A Polícia Federal (PF) deflagrou nesta quinta-feira (13) mais uma operação na região de Passo Fundo, no norte gaúcho, contra um esquema envolvendo fornecimento de equipamentos médicos para hospitais da região e para uma clínica médica catarinense. Desde 2018, é pelo menos a terceira ação e, desta vez, 80 agentes cumpriram 17 mandados de busca em cinco cidades do Rio Grande do Sul, Santa Catarina e São Paulo.
Três médicos e cinco pessoas ligadas a duas empresas são investigados por um prejuízo ao Sistema Único de Saúde (SUS) estimado em R$ 1,5 milhão através do redirecionamento de produtos neurocirúrgicos.
De acordo com a investigação, empresários pagavam para médicos comissões entre 20% e 25% dos valores de equipamentos utilizados em 84 procedimentos, com prejuízos ao SUS. O valor milionário é referente ao período de 2013 a 2018, considerando apenas os procedimentos realizados através da rede pública.
A apuração indica ainda que parte dos valores era entregue em envelopes, de forma dissimulada, durante eventos médicos realizados no Brasil. Tudo sem qualquer tipo de declaração fiscal. Em alguns casos, o delegado Sandro Bernardi, chefe da Delegacia da PF em Passo Fundo, diz que houve indícios de que produtos vencidos tenham sido implantados em pacientes, já que vários materiais utilizados estavam próximos da data de vencimento.
— A operação é decorrente de outras sobre corrupção médica no redirecionamento de equipamentos e, com isso, descobrimos relações criminosas de um neurocirurgião com duas empresas. Primeiro recebia comissão das duas fornecedoras e depois passou a ser sócio oculto de uma delas, recebendo dividendos pelo fornecimento dos materiais que ele mesmo utilizava, fornecia e direcionava a aquisição para os hospitais — diz Bernardi.
Alvos
São dois médicos suspeitos que atuam nos dois principais hospitais de Passo Fundo. Por enquanto, a PF diz que, apesar de mandados de buscas nas instituições, não foi apurado envolvimento das direções. As ordens judiciais foram relativas à atuação dos dois profissionais da saúde apenas.
O outro médico suspeito atua em uma clínica em Lages, Santa Catarina, e foi apontado por também receber comissão para redirecionamento de equipamentos. Nomes não foram divulgados porque a investigação continua.

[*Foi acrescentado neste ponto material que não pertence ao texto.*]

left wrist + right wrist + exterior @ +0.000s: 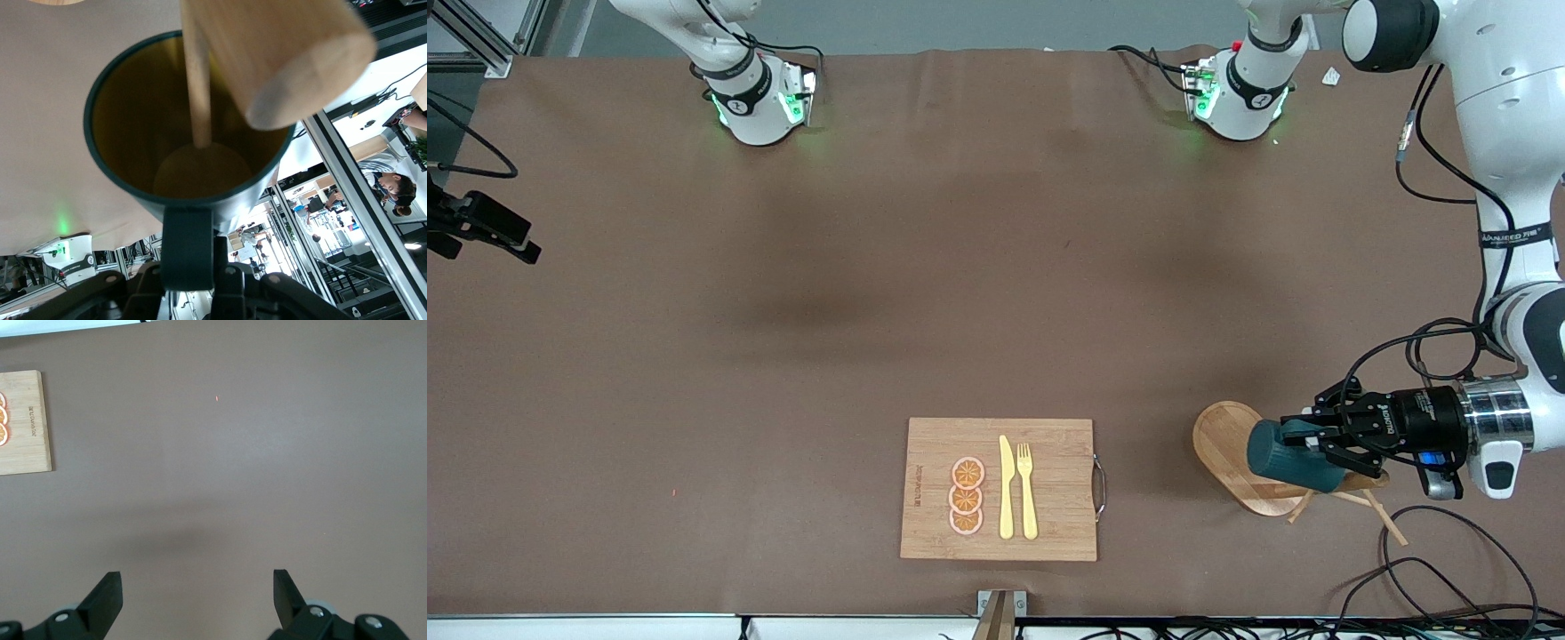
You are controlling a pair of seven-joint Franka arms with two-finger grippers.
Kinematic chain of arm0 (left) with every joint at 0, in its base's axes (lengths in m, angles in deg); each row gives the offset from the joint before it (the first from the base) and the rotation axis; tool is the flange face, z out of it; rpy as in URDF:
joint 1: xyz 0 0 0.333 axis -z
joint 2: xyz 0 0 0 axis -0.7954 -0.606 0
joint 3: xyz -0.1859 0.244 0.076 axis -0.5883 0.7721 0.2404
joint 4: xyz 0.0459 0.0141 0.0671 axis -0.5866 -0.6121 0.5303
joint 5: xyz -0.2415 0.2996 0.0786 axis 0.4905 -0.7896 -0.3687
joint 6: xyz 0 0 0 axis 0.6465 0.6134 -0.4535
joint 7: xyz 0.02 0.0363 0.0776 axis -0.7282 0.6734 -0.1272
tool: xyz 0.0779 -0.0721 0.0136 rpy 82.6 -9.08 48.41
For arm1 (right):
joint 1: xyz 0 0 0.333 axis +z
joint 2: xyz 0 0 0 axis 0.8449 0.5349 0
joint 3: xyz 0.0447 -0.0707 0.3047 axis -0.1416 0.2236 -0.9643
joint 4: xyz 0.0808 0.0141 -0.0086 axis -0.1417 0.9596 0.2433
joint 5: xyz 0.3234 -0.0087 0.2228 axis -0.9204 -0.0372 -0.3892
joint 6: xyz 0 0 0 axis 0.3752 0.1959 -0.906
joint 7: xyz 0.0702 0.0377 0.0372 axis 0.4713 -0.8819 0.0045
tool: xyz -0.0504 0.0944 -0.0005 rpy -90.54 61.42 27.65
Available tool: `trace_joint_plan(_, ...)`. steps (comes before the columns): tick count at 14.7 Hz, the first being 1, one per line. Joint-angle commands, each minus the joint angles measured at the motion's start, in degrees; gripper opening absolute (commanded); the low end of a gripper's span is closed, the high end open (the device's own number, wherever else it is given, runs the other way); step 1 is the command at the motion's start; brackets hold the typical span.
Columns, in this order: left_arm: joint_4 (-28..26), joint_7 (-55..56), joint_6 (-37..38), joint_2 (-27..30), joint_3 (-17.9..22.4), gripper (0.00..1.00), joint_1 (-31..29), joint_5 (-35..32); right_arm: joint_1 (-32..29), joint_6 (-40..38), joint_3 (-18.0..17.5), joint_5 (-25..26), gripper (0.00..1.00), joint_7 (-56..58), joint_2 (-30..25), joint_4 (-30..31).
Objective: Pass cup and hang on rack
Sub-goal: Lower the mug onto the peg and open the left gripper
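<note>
Nearest the front camera lies a rectangular light bamboo cutting board [999,489] with a metal handle, carrying three round orange slices [966,495], a yellow knife [1006,487] and a yellow fork [1027,491] side by side. Toward the left arm's end of the table stands the light wooden mug rack [1232,449], its oval base flat on the brown table [871,293]. Bent down from its base, the left arm turns its wrist sideways toward the rack. The black left gripper [1316,444] is clamped on the handle of the dark teal-green cylindrical cup [1294,456], held on its side over the rack's base. In the left wrist view, a thin wooden peg [197,87] reaches into the cup's tan-yellow inside. The right gripper [197,593] waits over bare table, jaws spread wide and holding nothing.
</note>
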Motion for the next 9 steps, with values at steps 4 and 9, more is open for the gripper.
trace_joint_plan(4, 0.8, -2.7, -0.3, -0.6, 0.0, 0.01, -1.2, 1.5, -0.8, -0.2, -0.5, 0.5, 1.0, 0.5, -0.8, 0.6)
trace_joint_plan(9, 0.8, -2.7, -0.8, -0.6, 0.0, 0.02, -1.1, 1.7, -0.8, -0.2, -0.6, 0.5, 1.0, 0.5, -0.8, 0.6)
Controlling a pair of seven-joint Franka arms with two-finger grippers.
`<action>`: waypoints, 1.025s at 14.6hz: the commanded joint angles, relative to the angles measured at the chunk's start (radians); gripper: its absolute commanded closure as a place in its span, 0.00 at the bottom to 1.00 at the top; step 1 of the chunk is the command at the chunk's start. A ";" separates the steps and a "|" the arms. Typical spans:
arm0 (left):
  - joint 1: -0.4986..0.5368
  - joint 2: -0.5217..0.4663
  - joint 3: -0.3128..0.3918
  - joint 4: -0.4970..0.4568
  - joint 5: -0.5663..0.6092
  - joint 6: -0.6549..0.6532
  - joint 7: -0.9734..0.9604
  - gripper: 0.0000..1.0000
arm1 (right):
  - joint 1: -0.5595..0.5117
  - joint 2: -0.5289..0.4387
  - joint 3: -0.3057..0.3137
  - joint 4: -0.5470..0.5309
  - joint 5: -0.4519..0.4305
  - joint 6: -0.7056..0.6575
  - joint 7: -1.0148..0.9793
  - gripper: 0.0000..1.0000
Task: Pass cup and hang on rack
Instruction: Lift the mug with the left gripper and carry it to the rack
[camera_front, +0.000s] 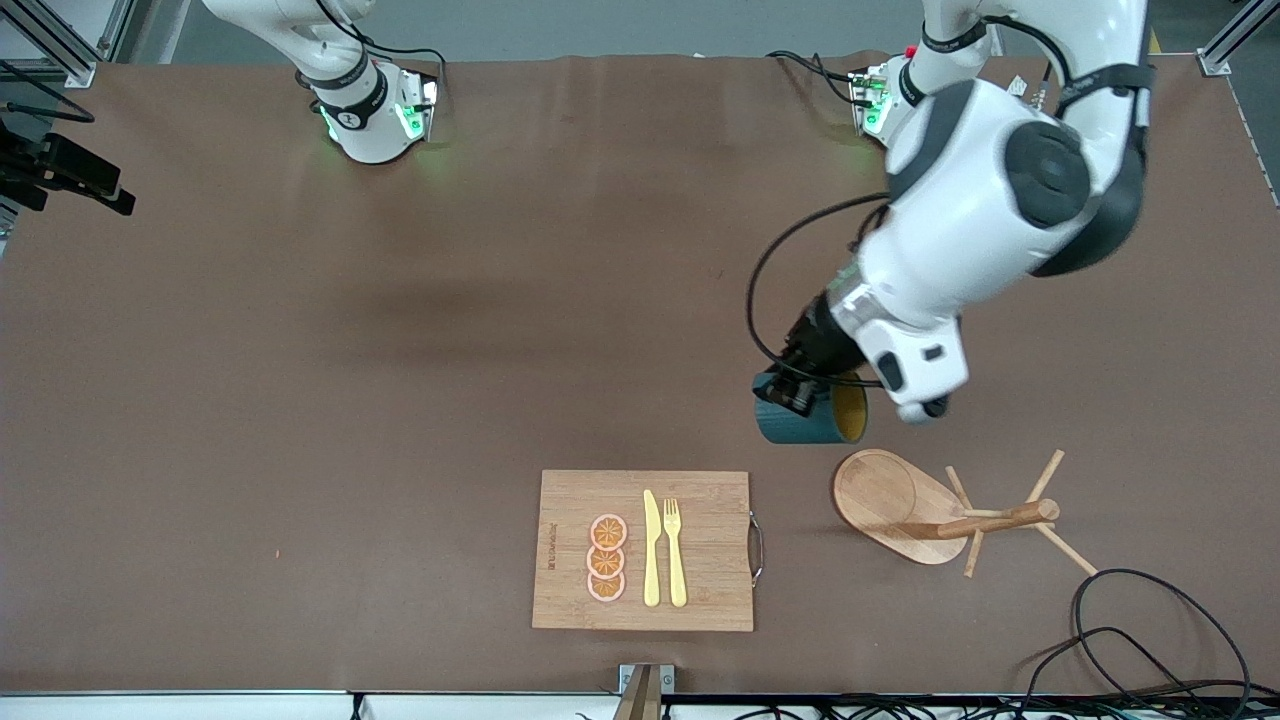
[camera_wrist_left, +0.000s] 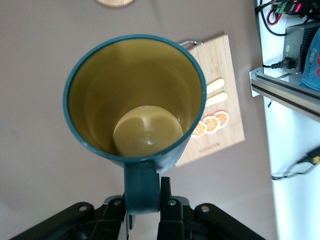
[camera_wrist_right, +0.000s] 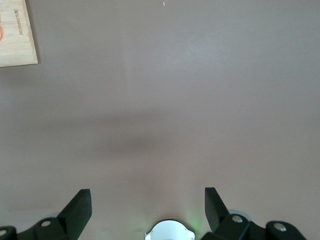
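Note:
The dark teal cup (camera_front: 805, 422) with a yellow-tan inside is held tipped on its side, just over the table beside the rack's oval base (camera_front: 885, 495). My left gripper (camera_front: 797, 388) is shut on the cup's handle. In the left wrist view the gripper (camera_wrist_left: 144, 194) pinches the handle and the cup (camera_wrist_left: 135, 95) opens toward the camera. The wooden rack (camera_front: 985, 522) with thin pegs stands nearer the front camera than the cup. My right gripper (camera_wrist_right: 147, 206) is open and empty, high over bare table; it is out of the front view.
A wooden cutting board (camera_front: 700, 500) with a yellow knife, a fork and orange slices lies near the front edge, beside the rack toward the right arm's end. Black cables (camera_front: 1150, 640) loop at the front edge toward the left arm's end.

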 joint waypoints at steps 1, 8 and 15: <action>0.099 -0.020 -0.011 -0.025 -0.196 0.007 0.077 1.00 | 0.010 -0.028 -0.006 -0.030 0.006 0.016 -0.008 0.00; 0.280 0.044 -0.010 -0.025 -0.618 0.005 0.227 1.00 | 0.011 -0.030 -0.005 -0.030 0.006 0.008 -0.008 0.00; 0.346 0.146 -0.010 -0.026 -0.754 0.005 0.336 1.00 | 0.017 -0.033 -0.002 -0.030 0.006 0.005 -0.008 0.00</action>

A PF também identificou que o principal investigado, um médico, teria se tornado sócio oculto de uma fornecedora de materiais cirúrgicos e que a aquisição desses produtos pelo hospital em que atuava também era submetida a sua influência.
Buscas
Os mandados de busca ocorreram nos hospitais de Passo Fundo, na clínica catarinense, nas sedes das duas fornecedoras de produtos e na casa dos três médicos, assim como nas residências das cinco pessoas ligadas às empresas.
Em Passo Fundo, foram seis ordens judiciais. Em Porto Alegre foram outras seis, como, por exemplo, nas empresas e nas casas dos representantes. Em São Paulo e Florianópolis, nas outras sedes das mesmas fornecedoras, e em Lages, no Estado vizinho, na residência e na clínica de um dos três médicos.

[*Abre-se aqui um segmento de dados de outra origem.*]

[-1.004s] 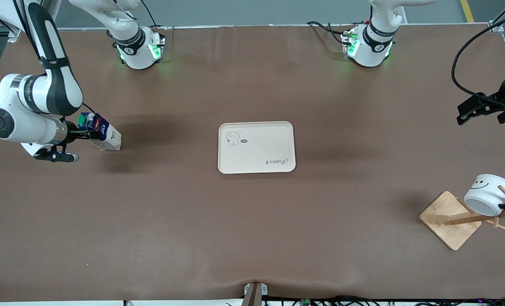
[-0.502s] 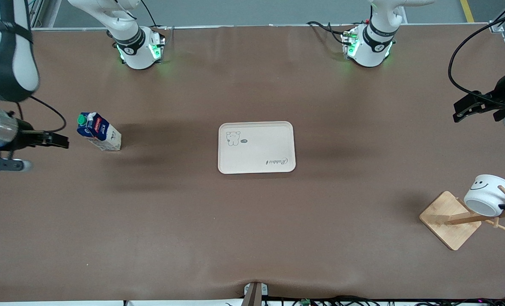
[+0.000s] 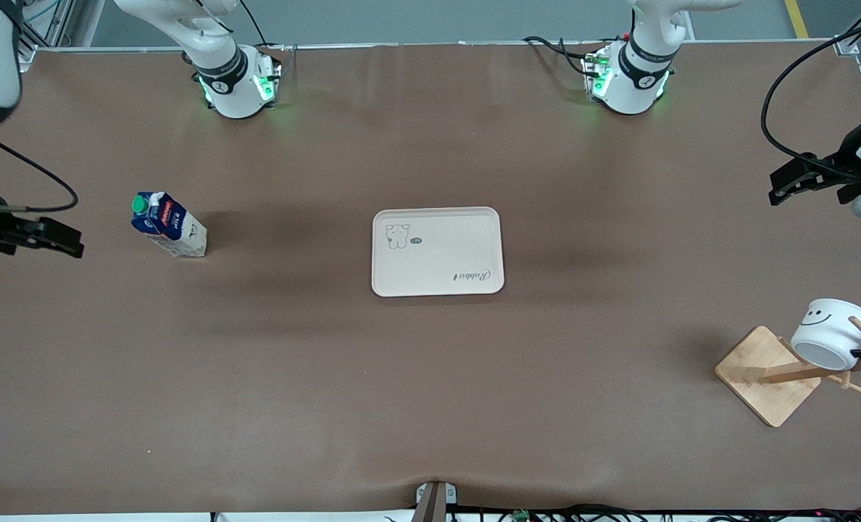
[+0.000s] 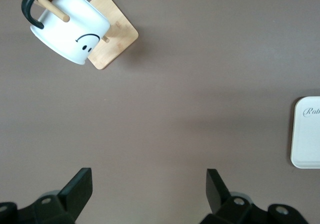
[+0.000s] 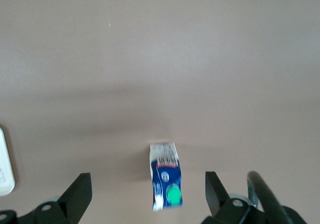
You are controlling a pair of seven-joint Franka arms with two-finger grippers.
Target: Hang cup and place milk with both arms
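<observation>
The milk [image 3: 168, 225], a blue and white carton with a green cap, stands on the bare table toward the right arm's end, apart from the tray. My right gripper [image 3: 68, 243] is open and empty, drawn back from the milk at the table's end. In the right wrist view the milk [image 5: 166, 183] stands ahead of the open right gripper [image 5: 149, 191], untouched. The cup [image 3: 833, 333], white with a smiley face, hangs by its black handle on a wooden rack [image 3: 764, 373]. My left gripper [image 3: 782, 188] is open and empty over the table at the left arm's end. The left wrist view shows the cup [image 4: 67, 31] and the open left gripper [image 4: 149, 186].
A cream tray [image 3: 438, 251] with a rabbit drawing lies at the table's middle; its edge shows in the left wrist view [image 4: 306, 134] and in the right wrist view [image 5: 5, 169]. The rack's square base [image 4: 116, 33] sits near the left arm's end, nearer the front camera.
My right gripper has let go of the milk and pulled away toward the table's end. The milk stays standing in place. My left gripper has shifted slightly.
</observation>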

Os crimes são de corrupção passiva, corrupção ativa e sonegação tributária. Mas a PF ressalta que outra fraude também é investigada de forma paralela. Um dos médicos suspeitos teria feito acordo com uma empresa privada para elaborar estudo clínico que apontaria a eficácia de um dos equipamentos cirúrgicos produzidos — usado pelo SUS — e comercializado por ele.
A PF aponta que, devido a um desacordo comercial, o investigado teria alterado de forma deliberada o resultado do estudo e indicado que o produto apresentava complicações superiores a 90% da eficácia. A investigação está no início e ainda não há muitos detalhes.
Outras operações
A operação desta quinta, cuja investigação se iniciou em 2019, é decorrente de outras duas ocorridas no primeiro semestre de 2018, sobre desvio de mais de um R$ 1 milhão do SUS em hospital de Passo Fundo e sobre a criação de uma empresa de fachada, do ramo de consultoria em Santa Catarina, que foi usada na época para repasses irregulares de verbas do SUS.